水と米と、その先の酒
見附市は新潟県の中央に位置する、県内で最も面積の小さい市だ。市の中心を南北に分けるように流れる刈谷田川は、かつて「暴れ川」と呼ばれた。何度も決壊し、町全体を水没させるほどの水害に見舞われてきた。その名前さえ「水に漬かる土地」に由来するという。
それでも、この町は米を作り続けた。市域の5割近くを田畑が占め、江戸時代から明治にかけて、周辺農村の米取引で繁栄した今町。冬は日本海式気候の重い雪が降り、春から夏にかけてはフェーン現象で気温が跳ね上がる。そうした厳しい気候条件の中で、毎年、米が育つ。

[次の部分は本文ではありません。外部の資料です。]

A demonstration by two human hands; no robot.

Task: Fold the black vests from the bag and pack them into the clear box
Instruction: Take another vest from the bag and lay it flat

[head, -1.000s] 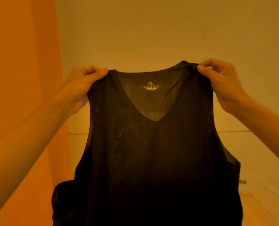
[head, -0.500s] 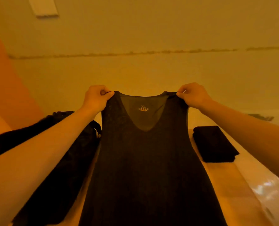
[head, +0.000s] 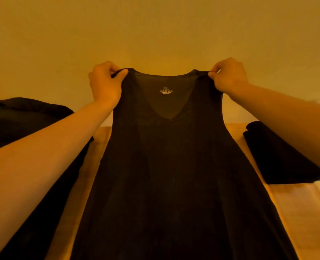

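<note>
Left hand [head: 104, 83]: fingers curled, thumb and fingers pinching the left shoulder strap of the black vest [head: 170, 166]. Right hand [head: 228, 77]: same grip on the right strap, thumb and fingertips nipped on the fabric edge. Both arms are stretched forward with the hands level and the straps pulled apart. The vest hangs flat and spread, V-neck toward the camera. A white size label [head: 166, 90] inside the back of the neck reads XL; the smaller print is too blurred to read. The vest's lower part runs out of view at the near edge, over the wooden surface [head: 97, 147]; can't tell if the hem touches it. Left, under the left forearm: a dark bundle [head: 24, 119] on the surface, bag or cloth I can't tell. Right, partly behind the right forearm: a folded black garment [head: 279, 156], flat on the surface, apart from the held vest. Plain wall [head: 155, 34] on the far side.
</note>
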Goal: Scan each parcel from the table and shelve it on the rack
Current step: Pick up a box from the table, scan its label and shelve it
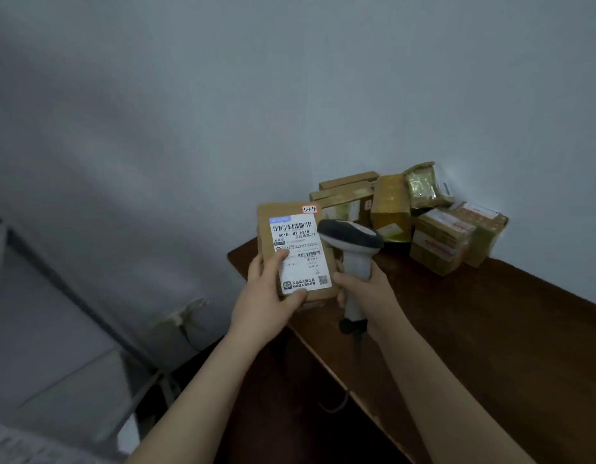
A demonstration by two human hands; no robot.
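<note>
Dark wooden table (490, 329) against grey wall (289, 95); left fingers (279, 260) grip parcel (298, 244), right fingers (344, 279) grip scanner (355, 241)

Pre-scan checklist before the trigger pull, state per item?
1. Grip of left hand on brown parcel: ok.
2. The shipping label faces the camera, top barcode uncovered: ok.
3. Grip of right hand on scanner handle: ok.
4. Scanner window aimed at the top barcode: cannot tell.
5. Handwritten 5-1-4 sticker readable for shelving: ok.
</note>
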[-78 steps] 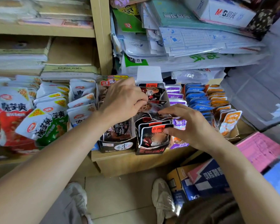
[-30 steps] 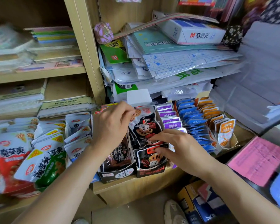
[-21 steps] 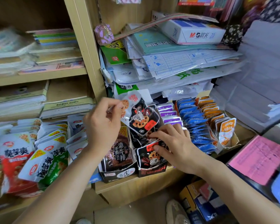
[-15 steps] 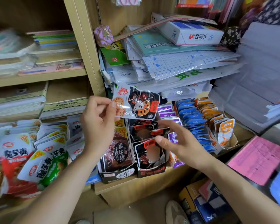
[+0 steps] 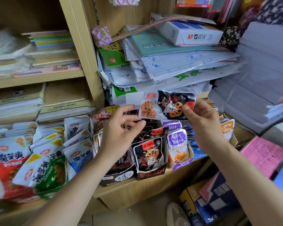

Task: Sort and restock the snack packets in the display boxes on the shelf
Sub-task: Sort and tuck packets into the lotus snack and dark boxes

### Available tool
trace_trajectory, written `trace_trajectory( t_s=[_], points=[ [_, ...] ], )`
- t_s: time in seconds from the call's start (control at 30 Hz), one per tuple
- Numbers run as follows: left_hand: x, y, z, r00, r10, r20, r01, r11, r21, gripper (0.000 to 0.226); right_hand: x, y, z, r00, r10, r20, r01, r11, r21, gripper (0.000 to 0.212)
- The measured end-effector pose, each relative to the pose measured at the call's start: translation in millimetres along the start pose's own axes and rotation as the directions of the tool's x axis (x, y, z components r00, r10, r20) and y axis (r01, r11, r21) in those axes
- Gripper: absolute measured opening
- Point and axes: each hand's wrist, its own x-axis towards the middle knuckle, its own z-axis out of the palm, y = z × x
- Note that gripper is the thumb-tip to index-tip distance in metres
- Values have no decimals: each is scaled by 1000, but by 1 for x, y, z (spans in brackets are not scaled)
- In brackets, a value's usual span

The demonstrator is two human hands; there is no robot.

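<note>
Since half a second ago, the lotus-root snack packet (image 5: 168,105) has passed across: the left hand (image 5: 121,129), which pinched its corner then, now has its fingers spread and loosely bent just beside the packet's lower left corner, and contact there cannot be made out. The right hand (image 5: 203,124) now pinches the packet's right edge between thumb and fingers, holding it flat and face-on in the air above the display boxes, lying sideways with its printed front towards the camera. Directly below it on the wooden shelf (image 5: 129,190) stands a black display box (image 5: 151,173) with matching dark packets upright in a row. To the left of that box, touching it, is another dark display box (image 5: 118,176), partly hidden by the left wrist. To the right stand purple snack packets (image 5: 180,147), and further right orange packets (image 5: 227,128) show behind the right hand. White konjac packets (image 5: 44,165) with red, green and blue print are heaped on the left. Above the snacks sits a pile of plastic-wrapped paper goods (image 5: 178,62), topped by a white M&G box (image 5: 194,35).
</note>
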Motion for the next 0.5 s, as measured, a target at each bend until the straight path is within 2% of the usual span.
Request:
trace_trajectory(
  t_s=[0.07,0.13,0.23,0.33,0.4,0.5],
  points=[
    [-4,-1,0,1000,-11,7,11,998,54,43,6,-6,-11,999,-43,1,43,997,-62,10],
    [-9,-1,2,997,-1,80,-4,998,61,33,9,-12,-17,998,-63,31,67,989,-132,13],
    [-18,-2,2,975,35,221,-67,988,137,21,8,-16,-20,987,-59,147,98,957,-272,9],
    [-26,-4,-3,972,84,222,-135,964,228,19,8,-19,-15,959,-41,281,157,900,-406,6],
    [-31,-5,-9,967,122,225,-186,938,293,18,8,-22,-9,946,-59,318,211,858,-468,16],
    [-37,-7,-17,958,158,238,-228,925,303,17,7,-26,0,935,-171,310,327,755,-568,29]
  ],
)
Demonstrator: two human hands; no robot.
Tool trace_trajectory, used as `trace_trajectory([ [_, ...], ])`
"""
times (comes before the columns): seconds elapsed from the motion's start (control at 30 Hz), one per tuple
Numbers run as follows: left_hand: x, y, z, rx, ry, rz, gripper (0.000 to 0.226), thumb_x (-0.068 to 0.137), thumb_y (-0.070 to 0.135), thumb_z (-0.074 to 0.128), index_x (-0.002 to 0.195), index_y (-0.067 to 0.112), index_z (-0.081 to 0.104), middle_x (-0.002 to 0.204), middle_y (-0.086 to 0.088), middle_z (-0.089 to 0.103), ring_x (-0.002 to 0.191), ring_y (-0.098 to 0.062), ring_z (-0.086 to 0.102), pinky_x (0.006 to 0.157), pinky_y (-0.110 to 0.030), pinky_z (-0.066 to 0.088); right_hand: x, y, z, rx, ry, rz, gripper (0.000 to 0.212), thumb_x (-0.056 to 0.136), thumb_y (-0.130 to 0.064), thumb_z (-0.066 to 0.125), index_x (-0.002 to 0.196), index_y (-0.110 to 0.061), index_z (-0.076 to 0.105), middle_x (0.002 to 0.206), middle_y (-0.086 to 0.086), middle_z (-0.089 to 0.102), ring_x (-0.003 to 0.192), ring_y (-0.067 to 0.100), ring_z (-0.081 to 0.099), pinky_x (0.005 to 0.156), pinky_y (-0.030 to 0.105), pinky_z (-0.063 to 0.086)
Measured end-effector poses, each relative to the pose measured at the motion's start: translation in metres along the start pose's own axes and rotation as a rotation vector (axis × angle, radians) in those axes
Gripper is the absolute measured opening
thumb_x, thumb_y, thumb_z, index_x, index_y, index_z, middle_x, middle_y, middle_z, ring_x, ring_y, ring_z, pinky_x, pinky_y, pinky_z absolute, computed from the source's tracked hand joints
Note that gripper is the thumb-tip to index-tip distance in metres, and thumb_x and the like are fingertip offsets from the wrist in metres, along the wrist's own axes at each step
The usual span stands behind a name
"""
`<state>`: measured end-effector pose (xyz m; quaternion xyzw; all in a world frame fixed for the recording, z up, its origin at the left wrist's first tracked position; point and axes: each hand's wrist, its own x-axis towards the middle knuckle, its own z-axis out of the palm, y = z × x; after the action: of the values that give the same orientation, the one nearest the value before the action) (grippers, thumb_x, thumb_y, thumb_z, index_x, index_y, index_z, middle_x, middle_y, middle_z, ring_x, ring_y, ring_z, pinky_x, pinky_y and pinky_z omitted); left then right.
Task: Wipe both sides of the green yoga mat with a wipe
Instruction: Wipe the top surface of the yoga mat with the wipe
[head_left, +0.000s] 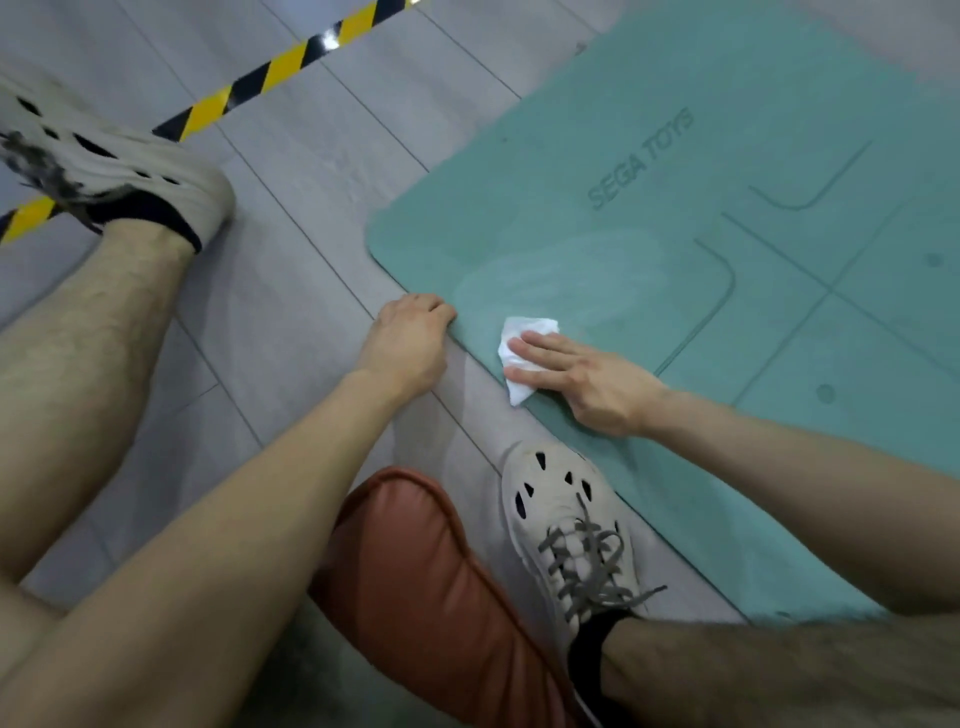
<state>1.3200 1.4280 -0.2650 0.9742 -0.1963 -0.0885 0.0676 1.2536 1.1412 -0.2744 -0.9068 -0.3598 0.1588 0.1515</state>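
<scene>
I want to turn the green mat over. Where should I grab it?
Probably the green yoga mat is best gripped by its thin near edge, close to the rounded corner, coming from the bare floor side. It lies flat, so only the rim lets fingers curl round it. The left hand holds there now, while the right hand presses the wipe flat.
</scene>
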Motion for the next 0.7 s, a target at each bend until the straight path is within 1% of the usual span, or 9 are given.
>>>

白藤で醸した飲み比べセットは、その米の物語を最も直接的に伝える返礼品だ。「白藤」は幻の米と呼ばれる。見附で生産されたこの米を使い、大吟醸に仕上げた酒が、720ml×2本で届く。米から酒へ。水害と向き合い、水を引き込んで米を育てた土地が、その米を発酵させ、別の形で家の食卓に着地する。晩酌の時間に、刈谷田川の歴史と、この町の手仕事が一杯に凝縮される。

日常の米、選択肢の米
見附の返礼品の中心は米だ。令和7年産のコシヒカリは、1kg から10kg まで選べる。毎日の食卓に、無理なく組み込める量から始められる。新潟を代表する品種だが、見附で作られたコシヒカリは、この町の水と土と季節を吸収している。

新之助という別の品種もある。コシヒカリより粒が大きく、甘みが強いとされる。同じ見附産でも、品種を選ぶことで、食べ手は米の個性を比べることができる。冬の雪が多い年と少ない年で、米の味わいも変わる。そうした年ごとの違いを、家の台所で感じるのは、産地の米を選ぶ喜びの一つだ。
無洗米の定期便は、手間を減らしたい家向けだ。研ぐ手間がない分、毎日の準備が少し楽になる。見附の米は、どの形で家に来ても、その土地の水と季節を運んでくる。